Sunday, March 29, 2015

Letter to the Editor: Pessimistic about Alzheimer's news

Newsday editorial of 3/22/15 and my Letter to the Editor ...
March 22, 2015 by THE EDITORIAL BOARD
Alzheimer's Researchers and their Hopeful News
Lately there's been a lot of hopeful news about that most hopeless of diseases, Alzheimer's. There's a new $100-million global fund forming to speed up research into new treatments and a cure for dementia. The money comes from the British government, five drugmakers and an Alzheimer's charity.
Dementia affects 47 million people and is projected to affect 100 million by 2030 and 150 million by 2050 as the global population ages.
But maybe that epidemic won't materialize. A projection made in 1920 of how many people would die of polio or pneumonia by 2015 wouldn't have allowed for the vaccines and antibiotics that lay ahead. Also, drugmaker Biogen Idec reported last week that an Alzheimer's drug it's working on sharply slowed the decline of Alzheimer's patients in a clinical trial. Last year a Stanford University study found a way to stop, and even reverse, dementia in mice. And Australian researchers recently discovered a method of reversing dementia in mice entirely different from the one the Stanford researchers are pursuing.
To project huge future problems like an Alzheimer's epidemic in 2050 is to assume we must face tomorrow's problems using only today's technology and treatment. Thankfully, that's not the case.

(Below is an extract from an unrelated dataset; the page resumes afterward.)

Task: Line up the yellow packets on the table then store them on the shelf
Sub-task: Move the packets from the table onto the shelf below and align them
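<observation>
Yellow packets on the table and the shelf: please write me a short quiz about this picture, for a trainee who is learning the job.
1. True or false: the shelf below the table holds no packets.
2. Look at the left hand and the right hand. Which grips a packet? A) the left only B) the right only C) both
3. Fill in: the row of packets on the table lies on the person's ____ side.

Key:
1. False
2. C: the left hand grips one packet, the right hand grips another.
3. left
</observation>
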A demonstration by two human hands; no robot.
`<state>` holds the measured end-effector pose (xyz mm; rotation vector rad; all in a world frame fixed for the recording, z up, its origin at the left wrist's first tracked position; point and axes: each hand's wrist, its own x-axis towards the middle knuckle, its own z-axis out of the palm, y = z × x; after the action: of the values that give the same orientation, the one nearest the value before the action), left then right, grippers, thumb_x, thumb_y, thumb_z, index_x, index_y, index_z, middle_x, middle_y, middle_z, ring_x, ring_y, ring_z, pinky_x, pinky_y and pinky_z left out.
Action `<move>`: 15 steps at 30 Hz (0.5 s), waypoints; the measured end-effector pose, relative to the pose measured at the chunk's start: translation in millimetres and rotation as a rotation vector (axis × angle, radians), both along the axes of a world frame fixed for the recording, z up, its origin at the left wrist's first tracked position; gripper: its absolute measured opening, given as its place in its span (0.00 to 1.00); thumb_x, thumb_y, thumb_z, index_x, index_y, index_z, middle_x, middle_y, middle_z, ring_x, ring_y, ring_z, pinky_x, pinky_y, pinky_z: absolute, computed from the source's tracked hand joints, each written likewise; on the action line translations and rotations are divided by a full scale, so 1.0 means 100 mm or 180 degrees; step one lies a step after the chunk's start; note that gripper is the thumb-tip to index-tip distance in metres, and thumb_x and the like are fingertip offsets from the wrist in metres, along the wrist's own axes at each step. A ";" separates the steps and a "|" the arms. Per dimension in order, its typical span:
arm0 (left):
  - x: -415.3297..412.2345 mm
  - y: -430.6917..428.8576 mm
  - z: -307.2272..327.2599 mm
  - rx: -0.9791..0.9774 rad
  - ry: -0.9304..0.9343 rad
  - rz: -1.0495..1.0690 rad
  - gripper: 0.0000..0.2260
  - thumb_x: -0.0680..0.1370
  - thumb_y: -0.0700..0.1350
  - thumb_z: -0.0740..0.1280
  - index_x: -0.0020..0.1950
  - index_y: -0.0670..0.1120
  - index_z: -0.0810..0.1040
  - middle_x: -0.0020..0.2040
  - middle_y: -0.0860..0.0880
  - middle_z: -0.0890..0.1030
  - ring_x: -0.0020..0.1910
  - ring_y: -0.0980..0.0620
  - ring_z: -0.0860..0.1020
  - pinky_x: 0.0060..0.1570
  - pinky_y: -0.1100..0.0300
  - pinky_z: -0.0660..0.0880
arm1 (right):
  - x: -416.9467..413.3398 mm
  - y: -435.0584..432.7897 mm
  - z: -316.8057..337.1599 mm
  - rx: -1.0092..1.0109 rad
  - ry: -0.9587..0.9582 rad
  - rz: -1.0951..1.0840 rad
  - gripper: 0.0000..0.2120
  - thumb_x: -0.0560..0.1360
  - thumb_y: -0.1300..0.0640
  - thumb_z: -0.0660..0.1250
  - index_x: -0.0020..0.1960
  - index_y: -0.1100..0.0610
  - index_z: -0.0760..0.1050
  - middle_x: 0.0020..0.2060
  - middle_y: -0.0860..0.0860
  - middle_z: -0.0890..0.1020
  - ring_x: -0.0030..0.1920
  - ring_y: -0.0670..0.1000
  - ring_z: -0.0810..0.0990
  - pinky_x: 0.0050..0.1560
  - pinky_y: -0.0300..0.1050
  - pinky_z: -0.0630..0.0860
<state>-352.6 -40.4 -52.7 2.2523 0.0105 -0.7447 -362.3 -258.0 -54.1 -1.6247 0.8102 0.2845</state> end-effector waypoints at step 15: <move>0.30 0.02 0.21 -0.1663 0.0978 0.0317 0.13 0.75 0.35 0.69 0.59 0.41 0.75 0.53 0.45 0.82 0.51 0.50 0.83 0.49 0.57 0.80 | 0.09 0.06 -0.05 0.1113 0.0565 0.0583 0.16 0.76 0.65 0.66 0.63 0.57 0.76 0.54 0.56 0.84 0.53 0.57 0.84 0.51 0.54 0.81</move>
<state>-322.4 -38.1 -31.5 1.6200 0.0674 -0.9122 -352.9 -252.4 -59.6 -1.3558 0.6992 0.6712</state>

My letter to the editor:  My letter in response to this editorial was published online on Friday, 3/27/15 and in print on 3/29/15.  Their editor titled my letter, "Pessimistic about Alzheimer's news."  

Pessimistic about Alzheimer's news
Newsday’s editorial of 3/23/15, “Alzheimer’s researchers and their hopeful news,” is incredibly na├»ve.  The article reports on recent studies showing promising results on mice or with small human populations that could lead to a future with fewer people living with and dying from Alzheimer’s.  I, too, wish for that future.  However, the sad reality is that promising results with mice or even with small human populations have been reported many times before without being successfully duplicated in larger Phase III clinical trial testing.  Let’s wait to see if positive results can be duplicated in a Phase III clinical trial with at least 1000 or more participants before getting too excited about the latest Alzheimer’s treatment being tested.  Newsday’s editorial also cited a recent $100 million global fund for Alzheimer’s research as a positive sign.  $100 million may sound like a serious investment to help end Alzheimer’s, but when compared to President Obama’s most recent budget request for more than $8 billion for combined domestic and global HIV research, $100 million is the proverbial drop in the bucket.  Each year our National Institutes of Health allocate at least six times more money for research on HIV/AIDS, a disease which can already be successfully prevented and treated, then it does on Alzheimer’s, which has no means of prevention or effective treatment.  An estimated 700,000 Americans will die from Alzheimer’s this year, compared to about 15,000 dying from HIV/AIDS.  Newsday should be calling upon our federal government to re-order its funding priorities. 

Allan S. Vann, Commack
Editor's note: The writer is a caregiver to his wife, who has Alzheimer's disease, and writes frequently on the topic.